WHAT NEEDS TO BE DONE:
Go line by line through the data and copy those with the word "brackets".

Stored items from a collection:
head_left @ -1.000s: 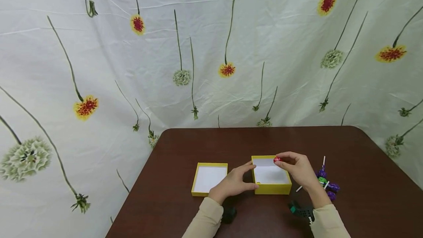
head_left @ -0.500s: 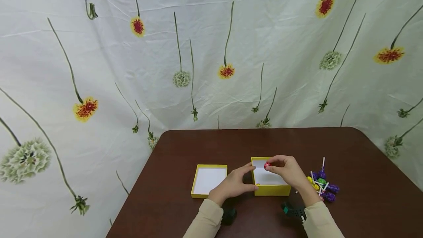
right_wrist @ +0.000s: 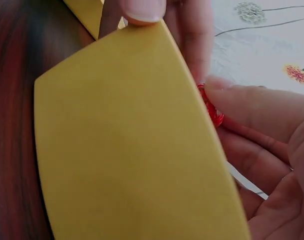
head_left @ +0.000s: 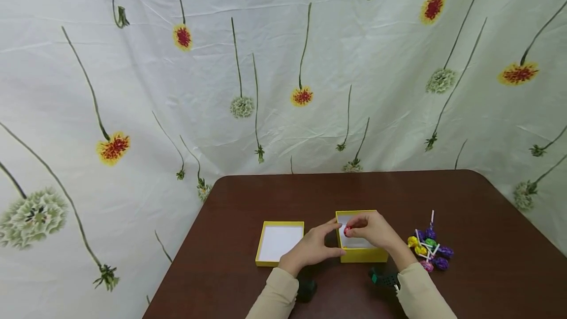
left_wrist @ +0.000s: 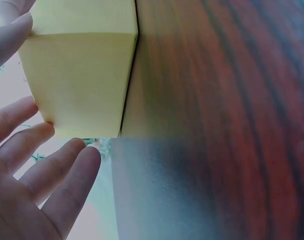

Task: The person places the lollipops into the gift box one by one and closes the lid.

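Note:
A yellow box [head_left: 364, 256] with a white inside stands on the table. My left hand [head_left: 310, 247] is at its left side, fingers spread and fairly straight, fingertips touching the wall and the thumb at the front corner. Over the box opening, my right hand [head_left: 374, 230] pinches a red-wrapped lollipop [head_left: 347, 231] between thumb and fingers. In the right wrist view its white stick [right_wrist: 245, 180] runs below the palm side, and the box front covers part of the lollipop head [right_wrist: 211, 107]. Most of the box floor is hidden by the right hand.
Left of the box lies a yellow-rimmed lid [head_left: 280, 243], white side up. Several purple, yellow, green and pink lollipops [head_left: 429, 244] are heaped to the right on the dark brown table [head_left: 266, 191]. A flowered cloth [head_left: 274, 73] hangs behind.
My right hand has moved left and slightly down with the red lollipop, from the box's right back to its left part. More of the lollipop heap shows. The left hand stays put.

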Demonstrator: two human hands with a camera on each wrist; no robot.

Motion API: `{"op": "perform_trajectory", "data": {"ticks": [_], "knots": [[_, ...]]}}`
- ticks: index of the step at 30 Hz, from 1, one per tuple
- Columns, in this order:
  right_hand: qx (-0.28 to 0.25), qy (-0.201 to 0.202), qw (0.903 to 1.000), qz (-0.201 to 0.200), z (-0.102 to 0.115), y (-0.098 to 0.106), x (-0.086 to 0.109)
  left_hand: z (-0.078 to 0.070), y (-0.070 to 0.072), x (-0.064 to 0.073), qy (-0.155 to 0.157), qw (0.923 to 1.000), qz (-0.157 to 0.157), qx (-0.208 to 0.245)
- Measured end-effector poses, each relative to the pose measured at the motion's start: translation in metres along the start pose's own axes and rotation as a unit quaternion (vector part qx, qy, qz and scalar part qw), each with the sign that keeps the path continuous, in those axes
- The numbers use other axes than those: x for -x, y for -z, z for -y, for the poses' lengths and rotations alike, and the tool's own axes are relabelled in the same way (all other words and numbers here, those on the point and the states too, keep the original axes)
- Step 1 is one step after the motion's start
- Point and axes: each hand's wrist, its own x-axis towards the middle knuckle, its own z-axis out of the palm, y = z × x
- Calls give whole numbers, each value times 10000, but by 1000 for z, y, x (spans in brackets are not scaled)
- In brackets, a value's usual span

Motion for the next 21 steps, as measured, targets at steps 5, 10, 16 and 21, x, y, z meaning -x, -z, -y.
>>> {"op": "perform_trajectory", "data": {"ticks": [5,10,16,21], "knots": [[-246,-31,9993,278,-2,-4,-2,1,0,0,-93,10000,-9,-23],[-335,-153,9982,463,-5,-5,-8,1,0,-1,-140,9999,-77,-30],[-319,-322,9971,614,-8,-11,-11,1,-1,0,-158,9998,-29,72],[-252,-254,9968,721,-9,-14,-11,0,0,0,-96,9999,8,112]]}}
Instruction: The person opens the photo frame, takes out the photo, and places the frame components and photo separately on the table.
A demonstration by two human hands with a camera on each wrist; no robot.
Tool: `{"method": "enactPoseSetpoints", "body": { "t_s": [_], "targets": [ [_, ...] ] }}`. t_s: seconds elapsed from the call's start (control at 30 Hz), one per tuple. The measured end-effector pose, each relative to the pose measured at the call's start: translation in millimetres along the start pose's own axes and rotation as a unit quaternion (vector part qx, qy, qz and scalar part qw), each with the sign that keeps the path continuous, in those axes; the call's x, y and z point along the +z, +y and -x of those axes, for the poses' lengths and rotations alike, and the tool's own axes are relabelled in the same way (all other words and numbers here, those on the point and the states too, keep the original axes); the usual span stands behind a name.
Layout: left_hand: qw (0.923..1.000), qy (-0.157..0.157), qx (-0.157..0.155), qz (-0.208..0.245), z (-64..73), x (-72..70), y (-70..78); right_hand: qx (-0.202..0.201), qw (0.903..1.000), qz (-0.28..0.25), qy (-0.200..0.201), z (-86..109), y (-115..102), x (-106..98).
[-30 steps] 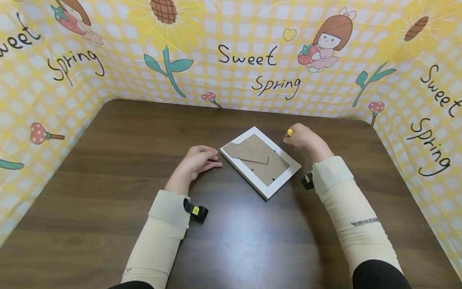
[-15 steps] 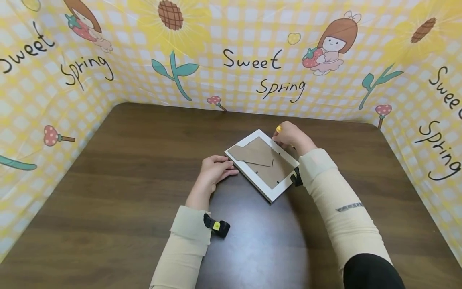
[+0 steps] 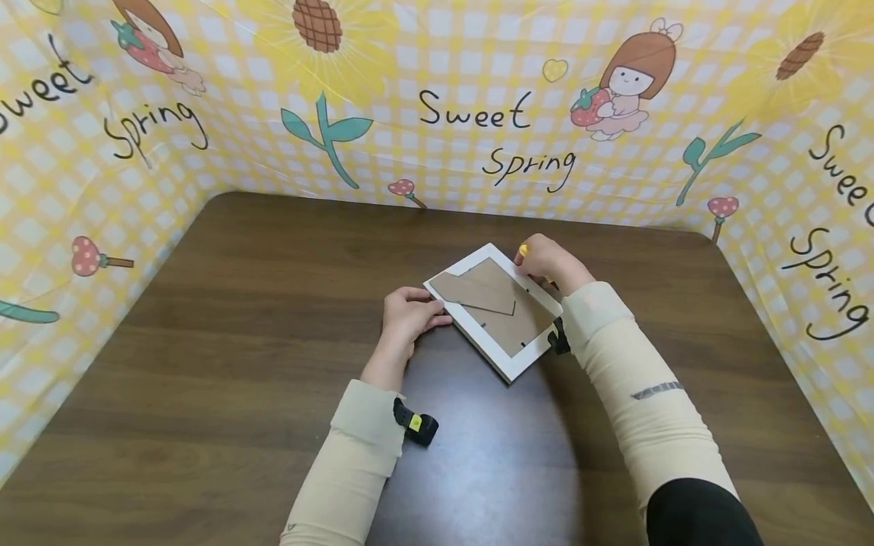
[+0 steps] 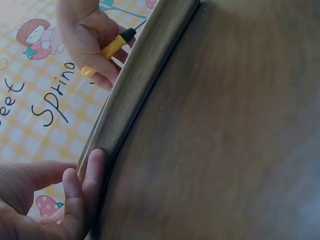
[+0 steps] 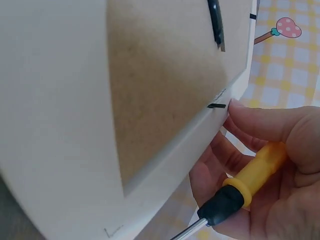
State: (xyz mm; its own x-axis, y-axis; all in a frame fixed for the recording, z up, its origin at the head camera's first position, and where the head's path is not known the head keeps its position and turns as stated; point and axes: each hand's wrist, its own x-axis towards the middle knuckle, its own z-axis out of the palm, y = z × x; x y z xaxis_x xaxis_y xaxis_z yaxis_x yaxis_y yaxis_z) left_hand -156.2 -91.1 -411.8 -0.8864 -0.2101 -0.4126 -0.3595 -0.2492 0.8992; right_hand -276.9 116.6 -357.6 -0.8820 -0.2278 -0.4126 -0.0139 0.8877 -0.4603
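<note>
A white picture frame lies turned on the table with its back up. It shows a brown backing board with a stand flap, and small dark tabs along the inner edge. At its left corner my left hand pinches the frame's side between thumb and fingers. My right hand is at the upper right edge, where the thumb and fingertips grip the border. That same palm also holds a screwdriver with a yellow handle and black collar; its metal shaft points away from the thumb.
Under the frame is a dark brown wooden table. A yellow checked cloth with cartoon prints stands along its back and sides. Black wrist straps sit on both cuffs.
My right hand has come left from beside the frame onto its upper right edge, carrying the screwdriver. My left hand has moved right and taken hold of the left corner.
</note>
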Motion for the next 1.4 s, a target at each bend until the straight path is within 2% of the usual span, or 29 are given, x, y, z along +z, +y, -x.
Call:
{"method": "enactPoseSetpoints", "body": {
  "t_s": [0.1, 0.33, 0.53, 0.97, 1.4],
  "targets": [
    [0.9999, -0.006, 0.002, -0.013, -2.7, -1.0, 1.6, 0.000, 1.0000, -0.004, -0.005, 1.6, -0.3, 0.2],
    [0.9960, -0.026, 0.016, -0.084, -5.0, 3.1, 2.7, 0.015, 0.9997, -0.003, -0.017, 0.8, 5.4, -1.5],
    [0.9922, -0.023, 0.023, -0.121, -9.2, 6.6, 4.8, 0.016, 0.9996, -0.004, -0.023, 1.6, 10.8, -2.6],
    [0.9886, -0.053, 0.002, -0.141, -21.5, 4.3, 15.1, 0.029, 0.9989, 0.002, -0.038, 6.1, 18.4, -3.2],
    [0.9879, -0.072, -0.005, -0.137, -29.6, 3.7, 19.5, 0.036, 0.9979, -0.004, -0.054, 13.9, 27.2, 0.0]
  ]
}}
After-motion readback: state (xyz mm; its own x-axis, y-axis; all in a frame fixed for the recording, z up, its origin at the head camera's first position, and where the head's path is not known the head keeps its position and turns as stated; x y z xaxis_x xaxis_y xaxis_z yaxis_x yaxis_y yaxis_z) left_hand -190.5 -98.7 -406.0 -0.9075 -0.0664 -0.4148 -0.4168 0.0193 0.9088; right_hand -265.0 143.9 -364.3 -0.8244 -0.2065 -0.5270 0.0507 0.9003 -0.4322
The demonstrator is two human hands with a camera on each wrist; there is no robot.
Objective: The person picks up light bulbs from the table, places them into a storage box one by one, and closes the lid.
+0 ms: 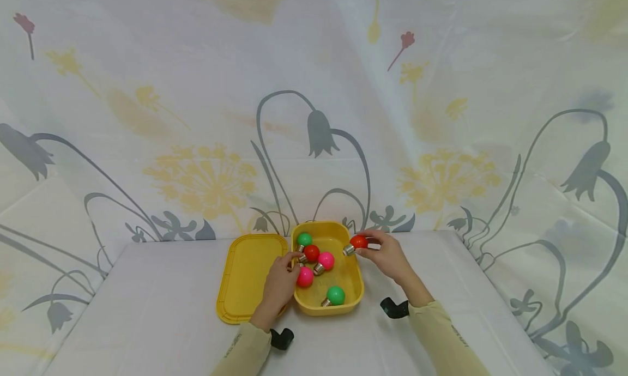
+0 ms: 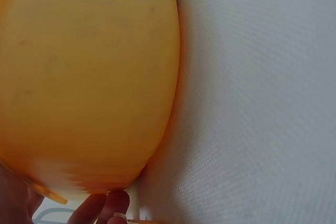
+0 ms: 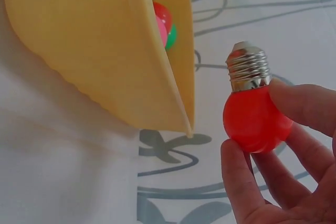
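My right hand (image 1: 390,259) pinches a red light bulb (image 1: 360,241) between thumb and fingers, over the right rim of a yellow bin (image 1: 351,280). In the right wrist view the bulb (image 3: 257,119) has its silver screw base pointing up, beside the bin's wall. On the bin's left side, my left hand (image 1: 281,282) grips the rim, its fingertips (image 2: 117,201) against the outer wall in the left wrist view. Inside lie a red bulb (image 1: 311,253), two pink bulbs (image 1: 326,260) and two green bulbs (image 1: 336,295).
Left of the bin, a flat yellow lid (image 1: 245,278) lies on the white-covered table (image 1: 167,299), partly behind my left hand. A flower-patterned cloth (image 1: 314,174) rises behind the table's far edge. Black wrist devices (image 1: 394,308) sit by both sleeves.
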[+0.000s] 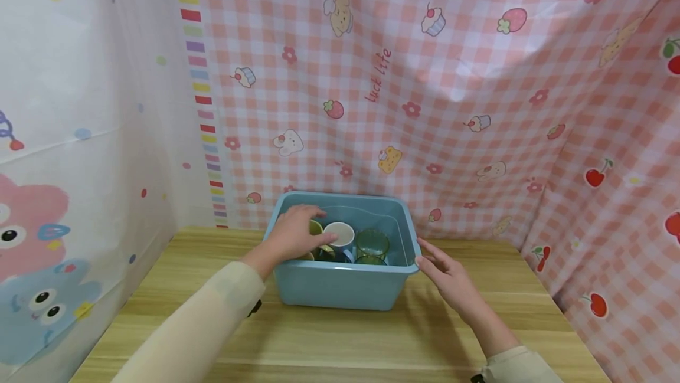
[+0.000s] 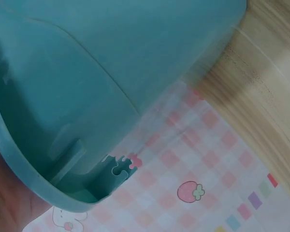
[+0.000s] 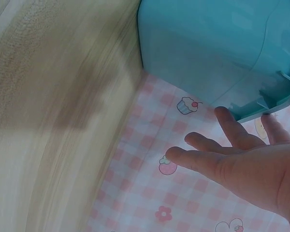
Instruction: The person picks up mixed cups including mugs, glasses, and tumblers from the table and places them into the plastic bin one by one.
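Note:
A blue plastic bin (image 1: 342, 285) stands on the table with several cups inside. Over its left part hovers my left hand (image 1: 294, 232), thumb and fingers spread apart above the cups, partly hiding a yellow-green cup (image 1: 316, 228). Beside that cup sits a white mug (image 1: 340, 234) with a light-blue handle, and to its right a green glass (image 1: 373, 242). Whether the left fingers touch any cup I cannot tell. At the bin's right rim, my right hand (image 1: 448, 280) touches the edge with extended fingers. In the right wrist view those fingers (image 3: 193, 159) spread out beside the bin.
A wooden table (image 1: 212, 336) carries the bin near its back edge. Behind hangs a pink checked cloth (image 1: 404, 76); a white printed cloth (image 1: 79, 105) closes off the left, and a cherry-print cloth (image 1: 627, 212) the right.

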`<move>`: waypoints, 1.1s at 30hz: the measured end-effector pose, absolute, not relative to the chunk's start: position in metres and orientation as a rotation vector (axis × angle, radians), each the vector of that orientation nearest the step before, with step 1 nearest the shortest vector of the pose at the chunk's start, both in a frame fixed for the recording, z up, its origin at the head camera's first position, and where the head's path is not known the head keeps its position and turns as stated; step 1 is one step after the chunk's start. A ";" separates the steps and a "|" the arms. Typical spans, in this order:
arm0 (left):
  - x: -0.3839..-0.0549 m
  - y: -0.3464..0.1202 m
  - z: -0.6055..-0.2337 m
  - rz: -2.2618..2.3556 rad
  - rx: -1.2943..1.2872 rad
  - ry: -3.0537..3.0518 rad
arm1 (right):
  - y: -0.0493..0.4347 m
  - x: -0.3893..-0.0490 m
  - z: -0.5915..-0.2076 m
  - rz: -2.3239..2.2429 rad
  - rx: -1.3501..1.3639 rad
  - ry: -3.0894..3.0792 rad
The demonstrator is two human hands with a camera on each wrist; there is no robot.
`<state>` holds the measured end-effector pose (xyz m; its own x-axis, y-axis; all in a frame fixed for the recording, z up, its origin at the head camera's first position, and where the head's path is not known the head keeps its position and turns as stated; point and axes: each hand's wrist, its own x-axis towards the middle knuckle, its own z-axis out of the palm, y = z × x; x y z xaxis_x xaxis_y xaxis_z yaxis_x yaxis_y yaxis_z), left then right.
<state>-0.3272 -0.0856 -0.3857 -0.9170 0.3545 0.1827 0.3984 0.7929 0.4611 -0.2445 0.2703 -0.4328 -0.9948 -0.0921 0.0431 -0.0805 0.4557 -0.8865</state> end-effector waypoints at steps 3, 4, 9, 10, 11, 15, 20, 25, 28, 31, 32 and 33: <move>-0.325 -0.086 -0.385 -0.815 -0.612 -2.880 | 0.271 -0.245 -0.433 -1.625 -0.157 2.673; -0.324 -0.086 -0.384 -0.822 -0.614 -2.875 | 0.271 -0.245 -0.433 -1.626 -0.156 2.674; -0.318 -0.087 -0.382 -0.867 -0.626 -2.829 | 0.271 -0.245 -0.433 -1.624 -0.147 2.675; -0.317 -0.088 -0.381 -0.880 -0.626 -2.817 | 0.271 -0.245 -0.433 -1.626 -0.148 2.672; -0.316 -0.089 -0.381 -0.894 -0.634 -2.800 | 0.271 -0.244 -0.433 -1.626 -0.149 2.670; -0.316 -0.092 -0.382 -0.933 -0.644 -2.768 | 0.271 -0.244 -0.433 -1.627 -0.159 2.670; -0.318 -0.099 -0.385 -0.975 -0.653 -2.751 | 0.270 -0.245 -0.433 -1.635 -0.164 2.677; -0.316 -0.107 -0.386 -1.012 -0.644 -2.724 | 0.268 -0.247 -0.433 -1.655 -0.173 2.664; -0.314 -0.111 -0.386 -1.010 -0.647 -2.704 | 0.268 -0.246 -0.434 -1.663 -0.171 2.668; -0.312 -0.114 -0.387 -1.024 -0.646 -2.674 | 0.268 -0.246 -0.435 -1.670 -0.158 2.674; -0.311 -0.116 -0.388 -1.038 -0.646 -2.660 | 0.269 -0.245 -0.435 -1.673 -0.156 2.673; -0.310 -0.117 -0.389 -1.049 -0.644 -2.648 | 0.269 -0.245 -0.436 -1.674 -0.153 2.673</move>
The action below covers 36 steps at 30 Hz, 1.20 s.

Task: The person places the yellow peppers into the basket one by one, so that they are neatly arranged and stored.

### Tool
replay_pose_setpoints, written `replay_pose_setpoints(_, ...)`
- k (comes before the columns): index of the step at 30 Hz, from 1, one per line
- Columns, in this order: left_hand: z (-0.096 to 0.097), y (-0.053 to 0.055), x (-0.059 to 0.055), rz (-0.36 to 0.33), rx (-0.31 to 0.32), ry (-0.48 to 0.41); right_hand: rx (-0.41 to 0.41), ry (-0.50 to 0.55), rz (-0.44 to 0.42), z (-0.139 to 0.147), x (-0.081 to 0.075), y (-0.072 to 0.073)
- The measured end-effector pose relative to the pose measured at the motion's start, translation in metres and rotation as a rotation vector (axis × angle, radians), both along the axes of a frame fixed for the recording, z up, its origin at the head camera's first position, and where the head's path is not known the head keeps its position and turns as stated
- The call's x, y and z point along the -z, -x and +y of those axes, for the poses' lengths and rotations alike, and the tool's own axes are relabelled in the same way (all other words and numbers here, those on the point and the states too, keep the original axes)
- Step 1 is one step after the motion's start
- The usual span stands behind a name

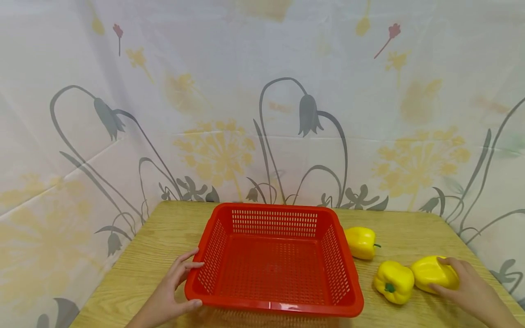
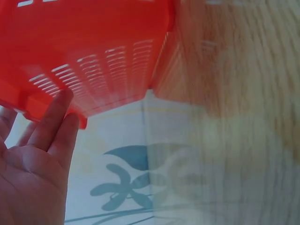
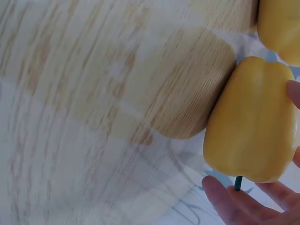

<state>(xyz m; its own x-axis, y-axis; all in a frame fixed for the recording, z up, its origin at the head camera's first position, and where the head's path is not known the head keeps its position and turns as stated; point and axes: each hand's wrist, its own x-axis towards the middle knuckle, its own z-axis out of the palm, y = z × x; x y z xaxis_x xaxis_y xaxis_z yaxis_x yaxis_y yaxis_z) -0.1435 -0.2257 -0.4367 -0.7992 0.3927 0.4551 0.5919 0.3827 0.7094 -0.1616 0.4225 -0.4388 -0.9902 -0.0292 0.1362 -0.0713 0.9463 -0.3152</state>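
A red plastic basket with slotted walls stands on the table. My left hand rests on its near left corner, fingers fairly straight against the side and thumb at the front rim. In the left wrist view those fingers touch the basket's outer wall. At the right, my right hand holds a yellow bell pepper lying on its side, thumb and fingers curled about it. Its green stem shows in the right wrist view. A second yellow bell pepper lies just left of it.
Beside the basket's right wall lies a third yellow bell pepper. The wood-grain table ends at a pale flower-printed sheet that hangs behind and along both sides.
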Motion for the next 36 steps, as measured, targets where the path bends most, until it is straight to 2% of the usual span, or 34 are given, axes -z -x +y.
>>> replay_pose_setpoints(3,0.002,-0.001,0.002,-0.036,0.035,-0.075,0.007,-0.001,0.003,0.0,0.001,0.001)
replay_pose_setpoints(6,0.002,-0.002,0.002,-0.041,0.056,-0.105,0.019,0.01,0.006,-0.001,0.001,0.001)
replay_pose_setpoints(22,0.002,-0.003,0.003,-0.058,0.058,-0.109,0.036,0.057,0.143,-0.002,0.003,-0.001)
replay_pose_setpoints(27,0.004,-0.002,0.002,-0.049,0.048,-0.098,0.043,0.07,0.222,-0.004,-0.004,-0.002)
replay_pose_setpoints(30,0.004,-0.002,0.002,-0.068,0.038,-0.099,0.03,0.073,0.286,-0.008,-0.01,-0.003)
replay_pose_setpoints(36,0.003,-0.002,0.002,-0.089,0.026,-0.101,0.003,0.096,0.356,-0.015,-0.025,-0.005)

EXPECTED ANSWER:
- Calls give whole numbers, each value times 10000, but by 1000 for z, y, x (spans in brackets are not scaled)
- In brackets, a value's usual span

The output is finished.